Inside him, his heart leapt before he quickly pushed the feeling down. Of course that wouldn’t be the case, and Enjolras _himself_ certainly didn’t feel that way. Never. Enjolras shook his head, although it already felt light and dizzy from the thoughts that were spiralling through his brain, and carried on walking. Even when he heard his name being called from the distance by the other man, he didn’t stop. Enjolras had, ultimately, given up. He didn’t want to be put through the pain that Grantaire was putting him through again. Enjolras didn’t realise that the action was the same for the dark haired cynic, that Enjolras was the very reason that Grantaire still lived. That Enjolras was the only thing that Grantaire could live and die for without regret.

_“Enjolras!”_

The shout finally came, sharp, loud, and desperate, reaching Enjolras’ ears with a startling closeness. He turned, bright eyes wide and confused, only to have his hand taken – so familiar to a time before – and a pressure crashing into his lips. Those lips that, a short time before, had only bestowed two kisses in his short lifetime. Instead of pushing himself away like he always expected himself to do, Enjolras found himself relaxing into it, his soft hand grasping the rough, hardened one tightly. The pressure lifted away and those sharp blue eyes looked straight into the dark ones that were so characteristic of Grantaire, silence passing between them but the words that needed to be said already being spoken for. The two of them stood there, hands still entwined, for what seemed like an eternity before one of them spoke.

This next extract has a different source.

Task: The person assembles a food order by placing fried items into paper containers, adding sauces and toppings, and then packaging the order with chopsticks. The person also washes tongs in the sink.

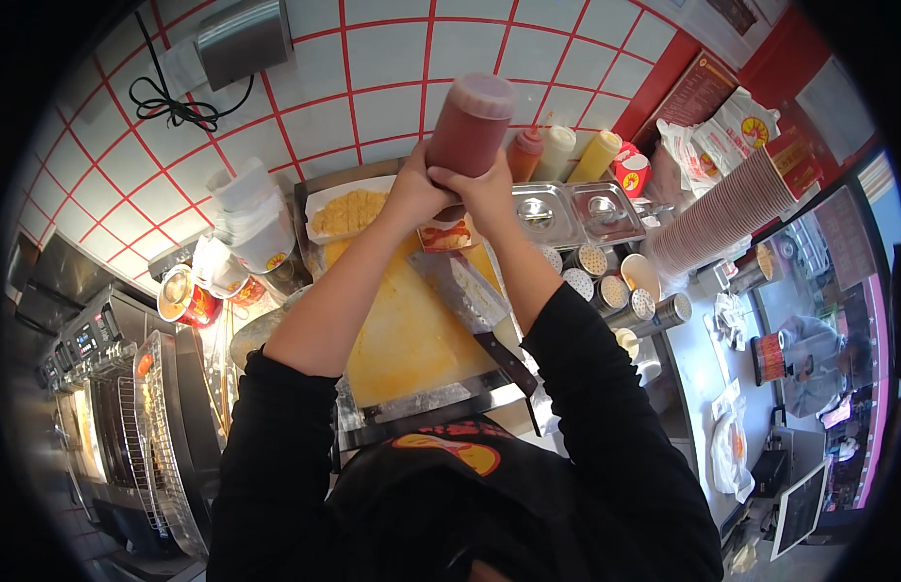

“Do you understand now, Apollo?”

Grantaire gazed upon the man he believed was from descended from angels, a last, desperate plea forcing him into drastic measures. Grantaire hadn’t wanted it to come to this. He would have been comfortable with never telling him and just _dying_ , but they hadn’t just died, had they? They were here, in some above – Earth place where the only inhabitants were them at the time. Grantaire had always been good at keeping his secrets safe, in life, but now, when it was just him and his Apollo, all of that seemed to have gone straight out of the window. The man was impossible. And Grantaire adored him.

He felt nails digging into his palm and a second too late Grantaire realised that they weren’t his own. He felt the tremors coming through the body of the blonde man and the shakes that almost set Grantaire off. His breath stopped. What had he done? He’d screwed up again, hadn’t he? His free hand curled up into a fist, his own nails digging into his own palm and if they had been long enough and not bitten down to stumps, he would have drawn blood. He went to draw his hand away but still it was grasped onto tightly, tighter than before, and before Grantaire could even open his lips to apologise arms were thrown around his neck and the breath knocked out of him. Sobbing. Grantaire’s eyes widened in shock. Enjolras was _crying_. How? What? When did this ever happen? What had he _done_?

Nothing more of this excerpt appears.